[About this task] For the data below, restate word for word only the lines from the line containing "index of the" through the line containing "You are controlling", both ends included.
-*-*-
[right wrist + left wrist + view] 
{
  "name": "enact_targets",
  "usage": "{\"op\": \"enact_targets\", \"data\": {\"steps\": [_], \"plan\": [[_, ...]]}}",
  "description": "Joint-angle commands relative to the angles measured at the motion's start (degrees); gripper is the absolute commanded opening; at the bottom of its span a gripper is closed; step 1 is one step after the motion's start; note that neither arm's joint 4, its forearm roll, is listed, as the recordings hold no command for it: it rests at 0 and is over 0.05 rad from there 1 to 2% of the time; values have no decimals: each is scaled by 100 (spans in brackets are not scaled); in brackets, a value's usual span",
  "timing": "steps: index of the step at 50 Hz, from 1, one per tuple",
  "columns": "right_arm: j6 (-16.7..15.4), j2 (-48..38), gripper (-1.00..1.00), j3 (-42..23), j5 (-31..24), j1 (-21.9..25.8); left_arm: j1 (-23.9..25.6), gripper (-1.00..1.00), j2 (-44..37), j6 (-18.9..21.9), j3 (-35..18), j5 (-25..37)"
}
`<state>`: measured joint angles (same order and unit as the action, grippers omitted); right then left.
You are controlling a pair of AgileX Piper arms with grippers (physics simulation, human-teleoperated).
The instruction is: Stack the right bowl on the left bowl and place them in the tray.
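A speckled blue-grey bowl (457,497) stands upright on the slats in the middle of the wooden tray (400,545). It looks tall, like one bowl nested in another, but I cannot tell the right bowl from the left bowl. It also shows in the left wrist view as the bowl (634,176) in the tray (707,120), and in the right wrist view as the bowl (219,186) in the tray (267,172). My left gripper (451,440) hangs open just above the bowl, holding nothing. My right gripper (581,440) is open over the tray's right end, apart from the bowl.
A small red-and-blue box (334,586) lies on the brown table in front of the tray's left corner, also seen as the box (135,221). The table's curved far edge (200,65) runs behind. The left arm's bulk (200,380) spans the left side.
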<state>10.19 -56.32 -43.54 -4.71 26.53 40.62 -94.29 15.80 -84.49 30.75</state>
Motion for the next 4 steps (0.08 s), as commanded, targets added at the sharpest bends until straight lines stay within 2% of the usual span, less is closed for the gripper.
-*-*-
[Exercise output]
  "timing": "steps: index of the step at 50 Hz, from 1, one per tuple",
  "columns": "right_arm: j6 (-16.7..15.4), j2 (-48..38), gripper (-1.00..1.00), j3 (-42..23), j5 (-31..24), j1 (-21.9..25.8); left_arm: j1 (-23.9..25.6), gripper (-1.00..1.00), j2 (-44..37), j6 (-18.9..21.9), j3 (-35..18), j5 (-25..37)"
}
`<state>`: measured joint angles (same order and unit as the action, grippers omitted); right then left.
You are controlling a pair of AgileX Piper arms with grippers (physics simulation, human-teleoperated).

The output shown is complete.